AIM OF THE TASK:
Leave the pictures aside and copy all the data exactly.

───── DATASET EXTRACT

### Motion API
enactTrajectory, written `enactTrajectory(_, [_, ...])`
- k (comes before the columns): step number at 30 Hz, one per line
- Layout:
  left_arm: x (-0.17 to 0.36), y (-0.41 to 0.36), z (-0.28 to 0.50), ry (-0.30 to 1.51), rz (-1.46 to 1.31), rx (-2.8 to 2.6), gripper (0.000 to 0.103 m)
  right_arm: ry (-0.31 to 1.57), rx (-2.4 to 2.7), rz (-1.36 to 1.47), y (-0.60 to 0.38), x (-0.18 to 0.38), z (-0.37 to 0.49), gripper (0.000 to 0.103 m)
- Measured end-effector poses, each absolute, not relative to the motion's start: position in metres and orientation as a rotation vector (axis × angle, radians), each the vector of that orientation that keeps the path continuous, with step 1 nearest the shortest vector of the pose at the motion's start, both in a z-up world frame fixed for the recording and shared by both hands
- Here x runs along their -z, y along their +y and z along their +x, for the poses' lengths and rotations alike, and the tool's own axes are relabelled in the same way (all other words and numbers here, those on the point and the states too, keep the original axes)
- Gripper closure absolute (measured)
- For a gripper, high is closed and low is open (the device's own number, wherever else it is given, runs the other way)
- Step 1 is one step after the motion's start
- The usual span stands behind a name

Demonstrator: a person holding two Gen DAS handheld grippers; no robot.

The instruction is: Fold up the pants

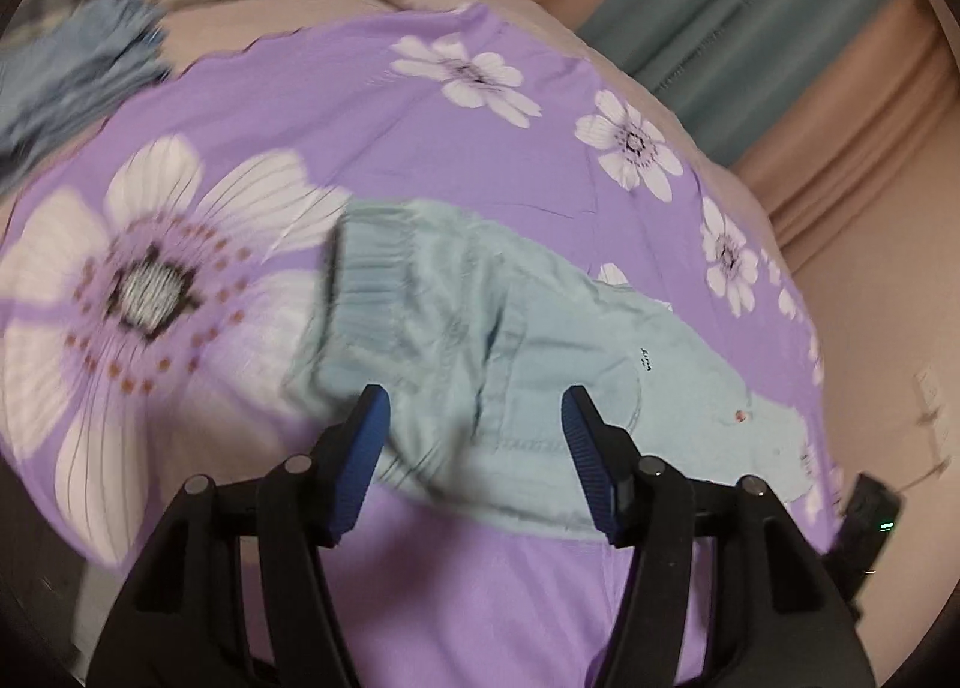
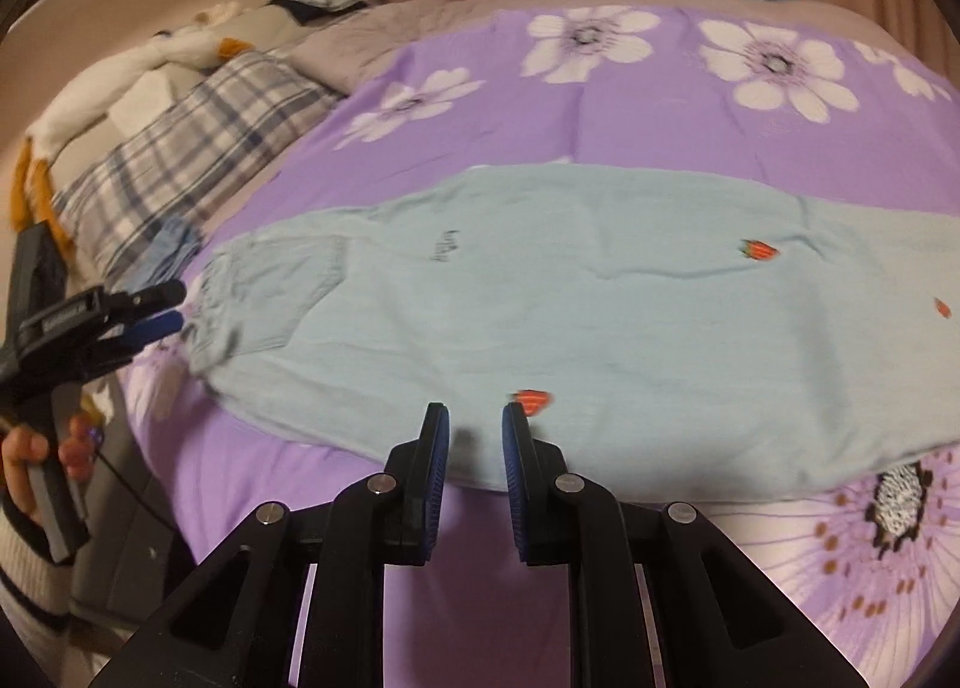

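Light blue pants [image 2: 540, 316] with small red strawberry prints lie flat across a purple flowered bedspread [image 2: 630, 106], waistband to the left. In the left wrist view the pants [image 1: 492, 352] show their ribbed waistband [image 1: 372, 280]. My left gripper [image 1: 474, 406] is open just above the waist end, holding nothing. It also shows in the right wrist view [image 2: 171, 304] at the waistband's edge. My right gripper [image 2: 474, 418] is open, narrowly, over the near edge of the pants, apart from the cloth.
A plaid pillow [image 2: 198, 148] and a plush toy [image 2: 120, 88] lie at the bed's head. Folded blue cloth [image 1: 78, 70] sits beside the spread. Curtains [image 1: 750, 28] hang behind the bed. A dark device [image 1: 864, 514] lies at the bed's edge.
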State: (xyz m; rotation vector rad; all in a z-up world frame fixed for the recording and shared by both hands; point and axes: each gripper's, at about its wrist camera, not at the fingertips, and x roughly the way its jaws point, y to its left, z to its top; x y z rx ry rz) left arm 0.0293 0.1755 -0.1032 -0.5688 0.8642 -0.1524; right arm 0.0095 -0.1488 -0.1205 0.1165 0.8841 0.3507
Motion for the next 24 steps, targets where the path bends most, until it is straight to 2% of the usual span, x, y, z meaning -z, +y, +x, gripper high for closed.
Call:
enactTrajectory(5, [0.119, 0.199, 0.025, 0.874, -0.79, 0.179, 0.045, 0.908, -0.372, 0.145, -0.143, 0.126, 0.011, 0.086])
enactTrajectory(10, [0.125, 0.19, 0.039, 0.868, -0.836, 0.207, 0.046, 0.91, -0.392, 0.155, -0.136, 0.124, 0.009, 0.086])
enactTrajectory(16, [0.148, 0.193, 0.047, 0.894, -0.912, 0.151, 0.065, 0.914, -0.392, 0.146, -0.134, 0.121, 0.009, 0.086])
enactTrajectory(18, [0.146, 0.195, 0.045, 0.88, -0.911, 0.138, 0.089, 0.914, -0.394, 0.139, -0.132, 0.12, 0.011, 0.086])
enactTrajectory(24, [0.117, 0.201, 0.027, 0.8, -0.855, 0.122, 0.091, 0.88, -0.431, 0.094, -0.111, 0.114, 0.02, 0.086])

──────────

COMPLETED EXERCISE:
### Motion API
enactTrajectory, written `enactTrajectory(_, [_, ...])`
- k (comes before the columns): step number at 30 Hz, one per line
- Layout:
  left_arm: x (-0.17 to 0.36), y (-0.41 to 0.36), z (-0.28 to 0.50), ry (-0.30 to 1.51), rz (-1.46 to 1.31), rx (-2.8 to 2.6), gripper (0.000 to 0.103 m)
  right_arm: ry (-0.31 to 1.57), rx (-2.4 to 2.7), rz (-1.36 to 1.47), y (-0.60 to 0.38), x (-0.18 to 0.38), z (-0.37 to 0.49), gripper (0.000 to 0.103 m)
- Measured end-effector poses, each absolute, not relative to the motion's start: position in metres and orientation as a rotation vector (axis × angle, radians), each the vector of that orientation that keeps the path continuous, with step 1 nearest the shortest vector of the pose at the motion's start, both in a z-up world frame fixed for the recording and shared by both hands
- Here x runs along their -z, y along their +y and z along their +x, for the poses' lengths and rotations alike, and the tool's own axes are relabelled in the same way (all other words and numbers here, those on the point and the states too, keep the original axes)
- Gripper closure absolute (measured)
- For a gripper, high is closed and low is open (the device's own number, wherever else it is given, runs the other way)
- Step 1 is one step after the motion's start
- The usual span stands behind a name

Demonstrator: a person holding two Gen DAS handheld grippers; no robot.

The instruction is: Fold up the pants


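Light blue pants [image 2: 540, 316] with small red strawberry prints lie flat across a purple flowered bedspread [image 2: 630, 106], waistband to the left. In the left wrist view the pants [image 1: 492, 352] show their ribbed waistband [image 1: 372, 280]. My left gripper [image 1: 474, 406] is open just above the waist end, holding nothing. It also shows in the right wrist view [image 2: 171, 304] at the waistband's edge. My right gripper [image 2: 474, 418] is open, narrowly, over the near edge of the pants, apart from the cloth.
A plaid pillow [image 2: 198, 148] and a plush toy [image 2: 120, 88] lie at the bed's head. Folded blue cloth [image 1: 78, 70] sits beside the spread. Curtains [image 1: 750, 28] hang behind the bed. A dark device [image 1: 864, 514] lies at the bed's edge.
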State: (xyz m; rotation vector rad; all in a z-up world frame fixed for the recording and shared by both hands; point and axes: each gripper's, at about its wrist camera, not at the fingertips, and x roughly the way its jaws point, y to its left, z to its top; x y z rx ry rz) left arm 0.0293 0.1755 -0.1032 -0.5688 0.8642 -0.1524; right arm 0.0095 -0.1488 -0.1205 0.1165 0.8841 0.3507
Motion for the next 24 steps, targets where the path bends most, until it is straight to 2% of the usual span, x, y, z meaning -z, +y, +x, gripper high for closed.
Call:
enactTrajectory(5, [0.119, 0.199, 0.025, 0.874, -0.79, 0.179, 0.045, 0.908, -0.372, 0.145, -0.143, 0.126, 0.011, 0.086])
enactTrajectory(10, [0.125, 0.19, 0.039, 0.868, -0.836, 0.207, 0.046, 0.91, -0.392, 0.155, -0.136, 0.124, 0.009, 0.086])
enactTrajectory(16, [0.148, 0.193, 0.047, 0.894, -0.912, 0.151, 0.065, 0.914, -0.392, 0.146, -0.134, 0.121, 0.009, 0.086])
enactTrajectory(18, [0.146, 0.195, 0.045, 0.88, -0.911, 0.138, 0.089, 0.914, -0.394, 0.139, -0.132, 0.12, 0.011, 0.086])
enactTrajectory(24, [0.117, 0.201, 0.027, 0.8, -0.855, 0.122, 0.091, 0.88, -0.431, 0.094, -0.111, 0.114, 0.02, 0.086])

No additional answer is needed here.